Some references for relativity:

Andreka et al., "On logical analysis of relativity theories," Hungarian Philosophical Review, 2010/4, pp.204-222, http://arxiv.org/abs/1105.0885

Hawking and Ellis, pp. 58-61: Spacetime is a Hausdorff manifold with a nondegenerate metric that has signature +--- and satisfies certain conditions on integrability and differentiability. They also introduce the Einstein field equation and stress-energy tensor, and two postulates (causality and conservation of energy-momentum), but these are sort of vacuous unless you have some separate theory of the matter fields that you intend to plug in to GR.

An effort has been made to formalize Newton's Principia and put it into a computer proof system:

Fleuriot and Paulson, "A combination of nonstandard analysis and geometry theorem proving, with application to Newton’s Principia," Lecture Notes in Computer Science 1421 (2006) 3, https://www.cl.cam.ac.uk/~lp15/papers/Isabelle/fleuriot-princip-CADE.pdf

People have come up with various axiomatizations of quantum mechanics.
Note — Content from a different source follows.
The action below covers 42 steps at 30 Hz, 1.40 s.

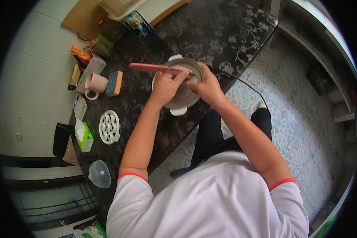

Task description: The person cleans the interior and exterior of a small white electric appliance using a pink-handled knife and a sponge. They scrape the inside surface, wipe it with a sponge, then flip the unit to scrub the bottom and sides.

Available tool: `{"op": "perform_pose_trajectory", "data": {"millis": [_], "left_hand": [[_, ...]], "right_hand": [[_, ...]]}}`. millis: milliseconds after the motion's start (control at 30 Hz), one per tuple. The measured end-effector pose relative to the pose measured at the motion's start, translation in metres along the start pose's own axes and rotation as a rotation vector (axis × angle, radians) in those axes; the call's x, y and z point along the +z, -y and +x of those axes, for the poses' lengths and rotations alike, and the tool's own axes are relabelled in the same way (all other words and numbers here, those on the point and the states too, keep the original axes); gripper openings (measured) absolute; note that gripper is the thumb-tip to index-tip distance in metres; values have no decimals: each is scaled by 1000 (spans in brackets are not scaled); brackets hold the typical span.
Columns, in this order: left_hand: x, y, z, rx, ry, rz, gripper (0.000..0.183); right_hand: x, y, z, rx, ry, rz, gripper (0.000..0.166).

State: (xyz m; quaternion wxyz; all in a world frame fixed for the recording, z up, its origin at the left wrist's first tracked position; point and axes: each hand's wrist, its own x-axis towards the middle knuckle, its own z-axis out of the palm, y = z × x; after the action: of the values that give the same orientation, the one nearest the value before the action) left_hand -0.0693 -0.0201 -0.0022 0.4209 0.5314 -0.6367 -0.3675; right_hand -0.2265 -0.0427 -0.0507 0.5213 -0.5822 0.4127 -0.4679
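Observation:
A round pot [181, 98] with a grey inside and two white side handles stands before me on the dark, flower-patterned table [169, 128]. My left hand [166, 86] is over its left part and holds a tool with a long pink handle [148, 67]; the handle points left past the rim, and a narrow metal part reaches over the pot. A pink piece lies beside that metal part, partly hidden by my fingers. With its thumb over the inside and its fingers at the rim, my right hand [209, 86] holds the pot's right side.
Left of the pot are a blue-and-orange sponge [114, 83], a pink mug [95, 83], a white plate with holes [109, 127], a green tissue box [86, 139] and a clear bowl [100, 174]. A phone [139, 26] leans beyond. A black cord [253, 87] hangs past the table's edge.

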Motion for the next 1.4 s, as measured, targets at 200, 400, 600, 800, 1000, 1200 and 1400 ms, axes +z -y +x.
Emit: {"op": "perform_pose_trajectory", "data": {"millis": [200, 400, 600, 800, 1000, 1200, 1400], "left_hand": [[1, -2, 4, 24, 18, 54, 17], [6, -7, 4, -5, -83, 11, 15], [3, -9, 4, 15, -24, 64, 17], [5, -9, 3, -34, -38, 34, 20], [5, -3, 6, -30, -89, 65, 21], [7, -6, 5, -34, -120, 36, 22], [6, -8, 3, -59, -116, 64, 23]], "right_hand": [[-2, 2, 3, 21, 32, 39, 63], [-3, 9, 2, 46, 62, 55, 64], [-1, 2, 4, 56, 67, 104, 65], [1, -3, 3, 56, 46, 100, 68], [0, 1, 3, 64, 52, 111, 69], [1, -4, 4, 82, 56, 140, 69], [-2, 9, 2, 123, 82, 60, 74]]}}
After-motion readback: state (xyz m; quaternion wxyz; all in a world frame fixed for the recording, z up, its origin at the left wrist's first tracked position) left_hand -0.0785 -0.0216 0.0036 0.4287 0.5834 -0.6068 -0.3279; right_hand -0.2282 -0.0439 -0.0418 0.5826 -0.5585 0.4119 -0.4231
Review: Kapustin, https://arxiv.org/abs/1303.6917

Very naively, when you "take the limit c→+∞" in Special Relativity(SR) you recover Classical Mechanics(CM)

The Galilean limit of SR is a lot more subtle than this, especially when you consider electricity and magnetism. See Marc De Montigny, Germain Rousseaux, "On the electrodynamics of moving bodies at low velocities," http://arxiv.org/abs/physics/0512200 and work by Baccetti, Tate, Visser, Le Bellac, Levy-Leblond, Montigny, Rousseaux.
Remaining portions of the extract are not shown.